### What you will do:
Beneath this line is the data. Output exactly the lines from the line with "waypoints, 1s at" to the line with "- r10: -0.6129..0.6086", both ends included, and nothing more.

Dataset excerpts

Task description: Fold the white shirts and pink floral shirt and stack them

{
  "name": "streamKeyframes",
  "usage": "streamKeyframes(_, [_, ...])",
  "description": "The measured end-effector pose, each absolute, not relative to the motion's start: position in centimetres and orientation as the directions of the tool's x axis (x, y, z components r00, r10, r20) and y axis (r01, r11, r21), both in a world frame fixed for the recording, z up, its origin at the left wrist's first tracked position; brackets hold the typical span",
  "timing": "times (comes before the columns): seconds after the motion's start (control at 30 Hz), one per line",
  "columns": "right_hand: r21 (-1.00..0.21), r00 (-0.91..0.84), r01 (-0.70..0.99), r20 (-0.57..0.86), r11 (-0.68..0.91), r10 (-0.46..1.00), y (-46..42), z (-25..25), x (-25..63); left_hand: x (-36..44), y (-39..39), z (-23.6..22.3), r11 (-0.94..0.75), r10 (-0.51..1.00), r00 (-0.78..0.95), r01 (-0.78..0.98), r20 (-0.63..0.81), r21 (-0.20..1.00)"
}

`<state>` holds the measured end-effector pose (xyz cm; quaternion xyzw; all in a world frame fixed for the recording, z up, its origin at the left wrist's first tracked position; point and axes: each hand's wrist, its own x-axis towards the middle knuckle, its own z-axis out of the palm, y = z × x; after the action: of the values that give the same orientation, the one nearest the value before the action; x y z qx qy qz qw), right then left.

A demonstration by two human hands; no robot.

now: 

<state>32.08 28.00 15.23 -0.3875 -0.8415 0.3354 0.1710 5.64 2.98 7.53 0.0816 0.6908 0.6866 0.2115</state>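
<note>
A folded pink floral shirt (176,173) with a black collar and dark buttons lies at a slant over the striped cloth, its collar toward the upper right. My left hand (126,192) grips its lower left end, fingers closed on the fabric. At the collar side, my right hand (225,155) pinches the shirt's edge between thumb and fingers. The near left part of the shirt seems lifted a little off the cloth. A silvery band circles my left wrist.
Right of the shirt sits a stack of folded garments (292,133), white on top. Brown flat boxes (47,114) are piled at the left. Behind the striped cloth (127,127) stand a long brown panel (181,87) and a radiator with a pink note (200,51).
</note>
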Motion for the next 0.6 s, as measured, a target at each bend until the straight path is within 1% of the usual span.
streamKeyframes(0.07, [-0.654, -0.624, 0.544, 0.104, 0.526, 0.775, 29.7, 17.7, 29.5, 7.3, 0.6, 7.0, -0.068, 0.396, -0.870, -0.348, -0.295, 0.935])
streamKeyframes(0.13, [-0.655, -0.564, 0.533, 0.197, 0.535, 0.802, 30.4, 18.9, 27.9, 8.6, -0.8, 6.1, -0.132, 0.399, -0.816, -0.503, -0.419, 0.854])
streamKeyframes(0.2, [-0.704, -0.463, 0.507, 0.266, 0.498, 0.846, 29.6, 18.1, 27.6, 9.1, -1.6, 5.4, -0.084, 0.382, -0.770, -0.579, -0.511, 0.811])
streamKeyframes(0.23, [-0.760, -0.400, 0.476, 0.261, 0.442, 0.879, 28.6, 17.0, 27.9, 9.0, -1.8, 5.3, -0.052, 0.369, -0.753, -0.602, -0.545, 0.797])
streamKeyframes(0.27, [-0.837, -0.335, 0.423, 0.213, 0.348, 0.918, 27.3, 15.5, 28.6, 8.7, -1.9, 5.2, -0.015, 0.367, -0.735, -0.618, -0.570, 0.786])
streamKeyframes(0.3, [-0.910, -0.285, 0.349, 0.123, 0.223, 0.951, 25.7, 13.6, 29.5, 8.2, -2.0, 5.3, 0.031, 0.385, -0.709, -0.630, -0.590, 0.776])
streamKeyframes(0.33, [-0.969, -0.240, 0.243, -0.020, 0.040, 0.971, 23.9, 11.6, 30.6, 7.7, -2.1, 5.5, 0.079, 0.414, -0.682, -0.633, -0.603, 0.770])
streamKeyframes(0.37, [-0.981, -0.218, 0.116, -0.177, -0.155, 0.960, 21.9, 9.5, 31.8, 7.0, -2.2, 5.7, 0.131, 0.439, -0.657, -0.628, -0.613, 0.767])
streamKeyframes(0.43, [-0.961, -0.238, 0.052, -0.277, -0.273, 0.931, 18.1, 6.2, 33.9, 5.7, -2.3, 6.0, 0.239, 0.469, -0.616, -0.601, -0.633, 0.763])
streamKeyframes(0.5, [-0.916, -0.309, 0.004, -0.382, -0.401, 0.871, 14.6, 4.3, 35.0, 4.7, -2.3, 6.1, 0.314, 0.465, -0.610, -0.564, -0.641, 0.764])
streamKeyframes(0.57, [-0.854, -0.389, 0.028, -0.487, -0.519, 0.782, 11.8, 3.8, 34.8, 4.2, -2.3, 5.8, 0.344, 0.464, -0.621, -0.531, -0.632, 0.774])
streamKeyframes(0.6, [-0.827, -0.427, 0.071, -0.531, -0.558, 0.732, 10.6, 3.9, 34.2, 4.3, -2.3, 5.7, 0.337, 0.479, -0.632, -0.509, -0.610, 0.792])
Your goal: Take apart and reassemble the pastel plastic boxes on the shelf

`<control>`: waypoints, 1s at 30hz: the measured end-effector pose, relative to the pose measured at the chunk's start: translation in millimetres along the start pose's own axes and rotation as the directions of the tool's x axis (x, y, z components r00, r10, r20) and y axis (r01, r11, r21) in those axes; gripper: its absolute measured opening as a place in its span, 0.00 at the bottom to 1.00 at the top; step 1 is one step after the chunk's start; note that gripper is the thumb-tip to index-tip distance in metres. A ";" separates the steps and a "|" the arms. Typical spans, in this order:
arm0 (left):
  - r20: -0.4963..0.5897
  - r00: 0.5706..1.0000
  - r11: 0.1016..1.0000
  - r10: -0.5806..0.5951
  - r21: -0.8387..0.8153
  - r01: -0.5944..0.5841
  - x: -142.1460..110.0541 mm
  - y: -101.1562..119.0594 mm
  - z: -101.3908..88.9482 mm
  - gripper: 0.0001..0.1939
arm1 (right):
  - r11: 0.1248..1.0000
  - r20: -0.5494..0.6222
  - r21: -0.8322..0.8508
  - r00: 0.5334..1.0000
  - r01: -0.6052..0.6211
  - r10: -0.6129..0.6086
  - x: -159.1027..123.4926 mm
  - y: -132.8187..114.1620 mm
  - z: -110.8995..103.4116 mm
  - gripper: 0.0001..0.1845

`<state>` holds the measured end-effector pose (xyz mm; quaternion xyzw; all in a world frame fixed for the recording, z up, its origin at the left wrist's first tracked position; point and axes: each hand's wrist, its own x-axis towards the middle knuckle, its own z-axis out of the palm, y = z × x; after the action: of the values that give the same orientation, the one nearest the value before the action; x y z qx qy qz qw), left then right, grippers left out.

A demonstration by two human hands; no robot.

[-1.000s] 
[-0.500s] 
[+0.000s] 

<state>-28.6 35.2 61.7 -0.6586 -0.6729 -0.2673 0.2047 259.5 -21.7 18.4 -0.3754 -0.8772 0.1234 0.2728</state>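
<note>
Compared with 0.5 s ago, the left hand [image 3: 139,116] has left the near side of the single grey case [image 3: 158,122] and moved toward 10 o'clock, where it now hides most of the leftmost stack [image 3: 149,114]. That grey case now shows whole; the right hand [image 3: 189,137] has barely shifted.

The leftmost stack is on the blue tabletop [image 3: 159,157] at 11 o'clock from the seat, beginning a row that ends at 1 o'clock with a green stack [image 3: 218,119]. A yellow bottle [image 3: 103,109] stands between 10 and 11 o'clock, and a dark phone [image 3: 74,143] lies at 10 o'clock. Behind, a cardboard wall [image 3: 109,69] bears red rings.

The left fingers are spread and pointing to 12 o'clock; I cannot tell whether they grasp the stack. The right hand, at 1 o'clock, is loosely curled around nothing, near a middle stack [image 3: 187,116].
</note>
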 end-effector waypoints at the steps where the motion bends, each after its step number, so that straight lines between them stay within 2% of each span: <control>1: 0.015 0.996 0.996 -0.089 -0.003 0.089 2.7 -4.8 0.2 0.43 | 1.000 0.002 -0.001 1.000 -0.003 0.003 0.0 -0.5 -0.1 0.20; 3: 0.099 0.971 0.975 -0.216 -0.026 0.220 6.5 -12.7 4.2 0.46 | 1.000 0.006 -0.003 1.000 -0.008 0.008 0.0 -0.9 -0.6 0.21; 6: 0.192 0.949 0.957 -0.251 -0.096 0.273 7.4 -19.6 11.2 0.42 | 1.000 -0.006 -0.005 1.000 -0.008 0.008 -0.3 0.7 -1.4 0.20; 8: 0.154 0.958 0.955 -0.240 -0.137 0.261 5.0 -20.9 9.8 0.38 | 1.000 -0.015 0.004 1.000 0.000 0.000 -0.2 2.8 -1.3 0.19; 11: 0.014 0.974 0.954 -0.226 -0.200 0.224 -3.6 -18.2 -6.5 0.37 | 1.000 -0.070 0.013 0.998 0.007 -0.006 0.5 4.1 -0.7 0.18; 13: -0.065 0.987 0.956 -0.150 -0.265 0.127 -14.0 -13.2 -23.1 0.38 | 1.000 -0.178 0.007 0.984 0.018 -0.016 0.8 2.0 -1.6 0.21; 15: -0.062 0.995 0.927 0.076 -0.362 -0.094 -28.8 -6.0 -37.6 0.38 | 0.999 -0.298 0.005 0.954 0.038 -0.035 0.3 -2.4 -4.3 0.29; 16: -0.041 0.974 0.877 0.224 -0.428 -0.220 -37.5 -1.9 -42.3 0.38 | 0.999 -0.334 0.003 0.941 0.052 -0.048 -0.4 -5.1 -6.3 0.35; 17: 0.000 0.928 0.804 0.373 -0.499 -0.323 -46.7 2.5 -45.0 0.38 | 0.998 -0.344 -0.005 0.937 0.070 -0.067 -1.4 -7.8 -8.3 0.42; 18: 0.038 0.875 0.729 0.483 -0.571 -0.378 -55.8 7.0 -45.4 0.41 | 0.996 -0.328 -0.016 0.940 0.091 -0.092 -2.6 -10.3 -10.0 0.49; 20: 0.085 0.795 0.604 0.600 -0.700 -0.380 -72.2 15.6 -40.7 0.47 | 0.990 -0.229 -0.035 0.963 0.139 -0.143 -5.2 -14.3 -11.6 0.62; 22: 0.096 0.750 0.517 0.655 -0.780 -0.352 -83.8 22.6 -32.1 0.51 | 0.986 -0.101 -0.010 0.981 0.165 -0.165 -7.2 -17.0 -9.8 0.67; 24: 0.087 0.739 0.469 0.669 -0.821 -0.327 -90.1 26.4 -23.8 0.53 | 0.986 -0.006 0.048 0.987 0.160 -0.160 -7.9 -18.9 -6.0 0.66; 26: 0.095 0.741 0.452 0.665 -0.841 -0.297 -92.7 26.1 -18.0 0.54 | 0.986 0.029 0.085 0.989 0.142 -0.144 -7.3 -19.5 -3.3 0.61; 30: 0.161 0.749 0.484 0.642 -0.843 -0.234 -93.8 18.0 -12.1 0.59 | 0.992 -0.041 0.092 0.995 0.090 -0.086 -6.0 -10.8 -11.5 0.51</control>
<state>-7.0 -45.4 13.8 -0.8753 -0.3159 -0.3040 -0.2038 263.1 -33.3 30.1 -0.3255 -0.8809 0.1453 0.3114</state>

### The completed task:
`<control>`: waypoints, 1s at 30hz: the measured end-effector pose, relative to the pose measured at the chunk's start: translation in millimetres along the start pose's own axes and rotation as the directions of the tool's x axis (x, y, z components r00, r10, r20) and y axis (r01, r11, r21) in those axes; gripper: its absolute measured opening as a place in its span, 0.00 at the bottom to 1.00 at the top; step 1 is one step after the chunk's start; note that gripper is the thumb-tip to index-tip distance in metres. A ";" separates the steps and a "|" the arms. Typical spans, in this order:
arm0 (left):
  - r20: -0.4963..0.5897
  - r00: 0.5706..1.0000
  - r11: 0.1016..1.0000
  - r10: -0.5806..0.5951
  - r21: -0.8387..0.8153
  - r01: -0.5944..0.5841
  - x: -142.1460..110.0541 mm
  - y: -101.1562..119.0594 mm
  - z: -101.3908..88.9482 mm
  - gripper: 0.0001..0.1939
arm1 (right):
  - r11: 0.1248..1.0000
  - r20: -0.5494..0.6222
  - r21: -0.8322..0.8508
  - r00: 0.5334..1.0000
  - r01: -0.6052..0.6211
  - r10: -0.6129..0.6086

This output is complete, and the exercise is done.